Las listas de espera para obtener servicios de apoyo son cada vez más largas, el disparado aumento de los alquileres en todo el país incrementa el coste de la vida independiente y la Administración Biden no ha conseguido que se apruebe en el Congreso la ley Build Back Better Act, que iba a inyectar 400.000 millones de dólares para los servicios de atención y apoyo a las personas mayores y discapacitadas. Incluso en Suecia, el único país que ha cerrado todas sus grandes instituciones, la tensión es palpable. “Nos resulta difícil contratar y formar asistentes personales por los recortes presupuestarios –relata Cecilia Blanck, directora general de la asociación JAG, que da empleo a 400 profesionales a domicilio elegidos por las personas discapacitadas–. Sigue siendo una batalla que hay que librar a nivel político”.

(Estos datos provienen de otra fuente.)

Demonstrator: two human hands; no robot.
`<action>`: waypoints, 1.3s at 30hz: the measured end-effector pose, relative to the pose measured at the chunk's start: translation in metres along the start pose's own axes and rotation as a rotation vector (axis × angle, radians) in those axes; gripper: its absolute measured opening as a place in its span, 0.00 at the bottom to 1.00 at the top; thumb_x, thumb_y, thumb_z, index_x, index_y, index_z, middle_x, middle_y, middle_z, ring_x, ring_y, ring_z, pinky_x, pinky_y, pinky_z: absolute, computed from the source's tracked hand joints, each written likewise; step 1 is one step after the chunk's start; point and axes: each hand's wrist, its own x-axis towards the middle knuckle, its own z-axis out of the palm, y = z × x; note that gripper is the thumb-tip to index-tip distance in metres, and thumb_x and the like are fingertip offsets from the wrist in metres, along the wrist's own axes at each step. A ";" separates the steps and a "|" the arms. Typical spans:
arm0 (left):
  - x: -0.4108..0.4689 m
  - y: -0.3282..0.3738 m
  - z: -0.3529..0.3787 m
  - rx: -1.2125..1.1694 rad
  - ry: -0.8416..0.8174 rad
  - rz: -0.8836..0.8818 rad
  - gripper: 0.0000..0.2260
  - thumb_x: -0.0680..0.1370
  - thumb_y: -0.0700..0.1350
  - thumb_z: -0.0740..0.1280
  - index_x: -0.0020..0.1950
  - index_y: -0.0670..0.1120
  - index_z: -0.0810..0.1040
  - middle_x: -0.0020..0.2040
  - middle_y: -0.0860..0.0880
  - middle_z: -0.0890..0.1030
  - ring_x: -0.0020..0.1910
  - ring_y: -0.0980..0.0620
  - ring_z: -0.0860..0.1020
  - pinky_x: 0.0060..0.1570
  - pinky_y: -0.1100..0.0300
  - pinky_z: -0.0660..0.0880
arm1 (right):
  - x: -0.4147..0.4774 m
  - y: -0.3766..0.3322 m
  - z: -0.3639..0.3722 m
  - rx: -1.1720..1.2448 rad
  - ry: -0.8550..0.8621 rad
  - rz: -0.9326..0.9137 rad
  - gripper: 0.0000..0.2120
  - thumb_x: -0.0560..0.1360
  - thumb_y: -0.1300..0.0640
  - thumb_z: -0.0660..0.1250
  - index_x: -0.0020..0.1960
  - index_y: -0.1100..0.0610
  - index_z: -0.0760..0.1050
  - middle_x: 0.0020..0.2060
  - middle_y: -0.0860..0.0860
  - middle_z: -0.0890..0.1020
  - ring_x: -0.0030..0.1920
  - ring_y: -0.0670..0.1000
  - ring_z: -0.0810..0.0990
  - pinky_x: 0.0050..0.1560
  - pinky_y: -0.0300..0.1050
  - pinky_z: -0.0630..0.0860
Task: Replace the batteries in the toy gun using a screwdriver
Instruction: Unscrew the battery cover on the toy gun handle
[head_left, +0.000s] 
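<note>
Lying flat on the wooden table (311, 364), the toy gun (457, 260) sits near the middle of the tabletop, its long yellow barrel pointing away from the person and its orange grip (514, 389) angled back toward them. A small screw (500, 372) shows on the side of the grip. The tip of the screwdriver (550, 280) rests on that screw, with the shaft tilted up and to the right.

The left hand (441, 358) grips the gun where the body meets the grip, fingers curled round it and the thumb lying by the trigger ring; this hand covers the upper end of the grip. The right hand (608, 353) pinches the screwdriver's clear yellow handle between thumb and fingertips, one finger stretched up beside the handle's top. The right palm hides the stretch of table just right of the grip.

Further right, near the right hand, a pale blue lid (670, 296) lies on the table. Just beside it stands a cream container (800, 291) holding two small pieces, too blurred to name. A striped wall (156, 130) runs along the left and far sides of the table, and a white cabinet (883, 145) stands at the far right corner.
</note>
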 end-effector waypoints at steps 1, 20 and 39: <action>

Para Claire Champeix, de la asociación europea de cuidadores Eurocarers, “la verdadera cuestión es que las personas y los cuidadores tengan la posibilidad de optar por el apoyo domiciliario, que a día de hoy tropieza con la dificultad para encontrar personal y obtener una financiación adecuada. No existe consideración hacia el care, que debería ser objeto de una mejor orientación de los fondos europeos para aumentar el atractivo de estos empleos. También es necesario permitir el reconocimiento de un estatus de cuidador basado en la libre elección que garantice el acceso a derechos y a ayuda, sobre todo económica”. Este estatus no está incluido en la estrategia europea de asistencia 2021-2030, presentada el 7 de septiembre, que fija el rumbo para mejorar unos servicios que la Comisión Europea ha reconocido como “inasequibles, no disponibles o inaccesibles para muchas personas”.